**About this exercise**
Copy every line of the following data that includes the string "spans".

**Data provided**

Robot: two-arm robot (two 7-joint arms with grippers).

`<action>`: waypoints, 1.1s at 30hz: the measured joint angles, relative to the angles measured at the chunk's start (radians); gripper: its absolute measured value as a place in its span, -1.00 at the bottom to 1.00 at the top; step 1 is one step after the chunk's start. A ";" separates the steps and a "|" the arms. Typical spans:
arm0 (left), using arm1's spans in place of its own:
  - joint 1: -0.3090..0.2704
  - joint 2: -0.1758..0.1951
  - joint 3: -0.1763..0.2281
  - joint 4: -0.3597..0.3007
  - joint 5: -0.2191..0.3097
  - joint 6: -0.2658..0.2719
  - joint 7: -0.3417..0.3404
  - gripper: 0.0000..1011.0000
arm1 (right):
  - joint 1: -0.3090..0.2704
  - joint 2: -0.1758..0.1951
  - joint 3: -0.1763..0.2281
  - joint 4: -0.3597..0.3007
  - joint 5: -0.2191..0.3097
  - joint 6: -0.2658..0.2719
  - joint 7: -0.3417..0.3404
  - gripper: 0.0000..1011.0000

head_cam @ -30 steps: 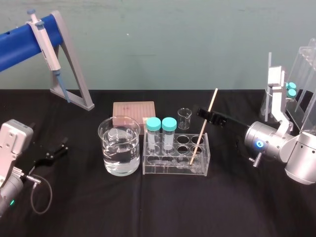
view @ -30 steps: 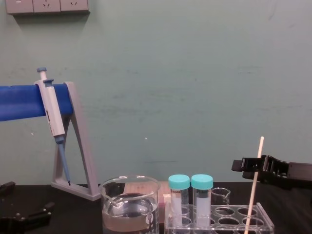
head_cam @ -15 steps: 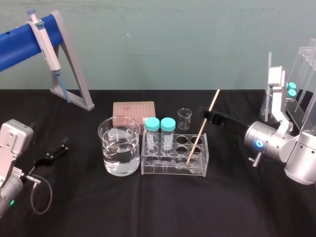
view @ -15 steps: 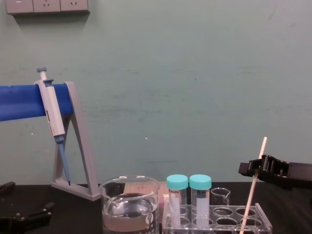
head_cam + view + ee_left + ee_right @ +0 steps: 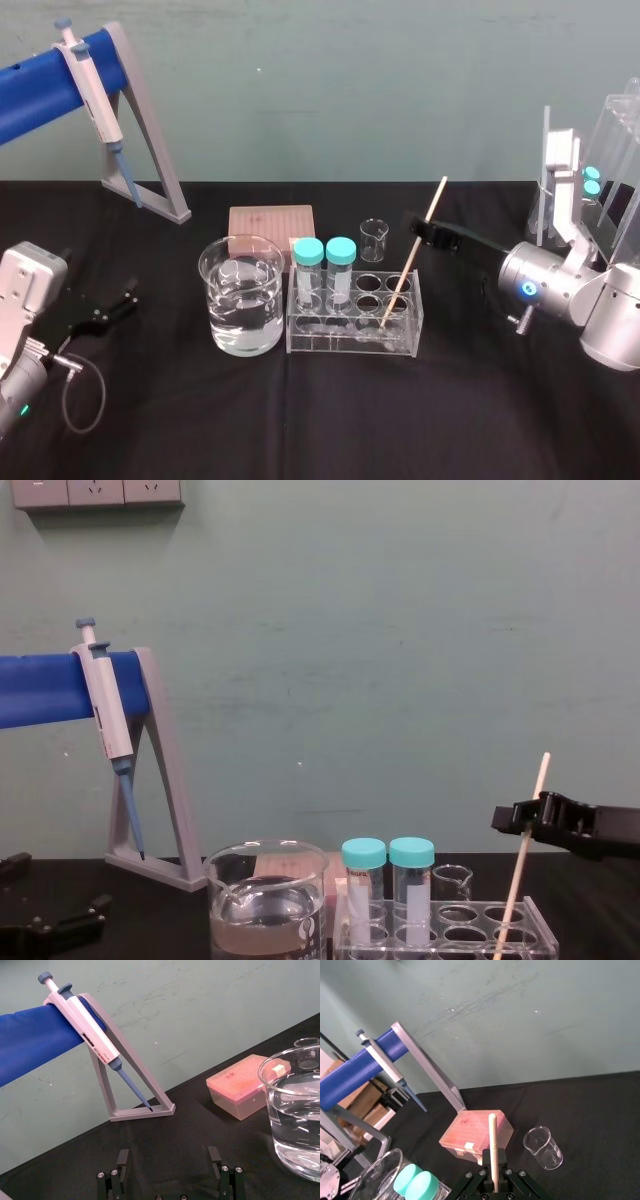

**Exercise output**
`<action>`: waypoints, 1.1s at 30hz: the measured joint angles, relative to the angles measured at the chunk's start (radians); gripper: its absolute measured value as a place in its span, -1.00 at the bottom to 1.00 at the top; step 1 is one step after the chunk's start. A ";" separates the steps and a "|" the arms. Typical spans:
arm0 (left), using arm1's spans in place of its own:

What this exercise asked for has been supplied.